Di sisi lain orang yang biasa atau sering tak sengaja menuliskan ekpresi galaunya di jejaring sosial juga perlu membatasi diri. Kontrol terbaik ada pada dirinya sendiri. Sisi mana yang pantas dan wajar untuk dibagi, dan sisi mana yang terlalu beresiko jika dishare melalui jejaring sosial.
Alasan “Gerakan Anti Galau” yang menyebutkan bahwa hanya Tuhan lah tempat sebaik-baiknya kita mengadu memang benar, kita pun pasti setuju, tapi hal itu salah tempat untuk “dikampanyekan”. Jejaring sosial tak harus dijadikan alasan mengapa kemudian orang dilarang galau.
“Galau” TIDAKLAH SAMA dengan “Labil”. Orang yang ditimpa kegalauan justru menunjukkan sifat manusiawinya.

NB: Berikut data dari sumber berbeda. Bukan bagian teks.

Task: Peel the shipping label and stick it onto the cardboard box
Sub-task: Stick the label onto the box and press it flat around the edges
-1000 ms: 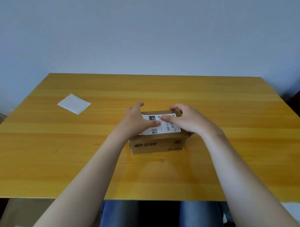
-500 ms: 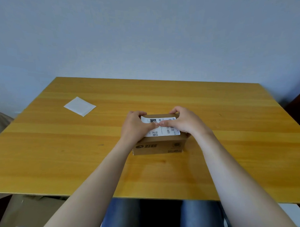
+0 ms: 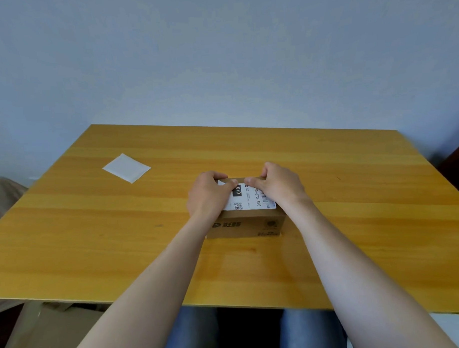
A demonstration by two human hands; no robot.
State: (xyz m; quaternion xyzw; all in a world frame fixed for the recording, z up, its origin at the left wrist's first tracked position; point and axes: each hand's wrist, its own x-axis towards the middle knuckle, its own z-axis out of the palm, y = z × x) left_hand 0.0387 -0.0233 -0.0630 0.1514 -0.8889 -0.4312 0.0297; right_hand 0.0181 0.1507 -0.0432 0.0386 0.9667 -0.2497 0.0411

Orang yang tak pernah galau bisa jadi hatinya telah membatu, nuraninya sudah mengeras. Adakah orang yang seperti demikian ?. Saya ragu untuk menjawab “ada”. Orang yang mengaku “mati rasa” sekalipun pasti mengalami kegalauan. Mati rasa itu pun salah satu bentuk kegalauan. Masalahnya adalah dengan cara apa dan seperti apa orang mengekspresikan kegalauannya. Secara sederhana adalah “apa yang dilakukan orang ketika galau”. Seberapa tahan nurani dan hatinya mengekang kegalauan agar tidak menjurus pada sebuah fenomena yang disebut “Labil’. Itulah yang membedakan “galau” dan “labil”. Dan manusia mungkin makhluk yang sudah galau sejak lahir.
Membatasi diri dalam mengeluh melalui jejaring sosial itu baik. Self controlling itu penting. Tapi melarang seseorang untuk tak galau jelas keliru. Say No to Gerakan Anti Galau.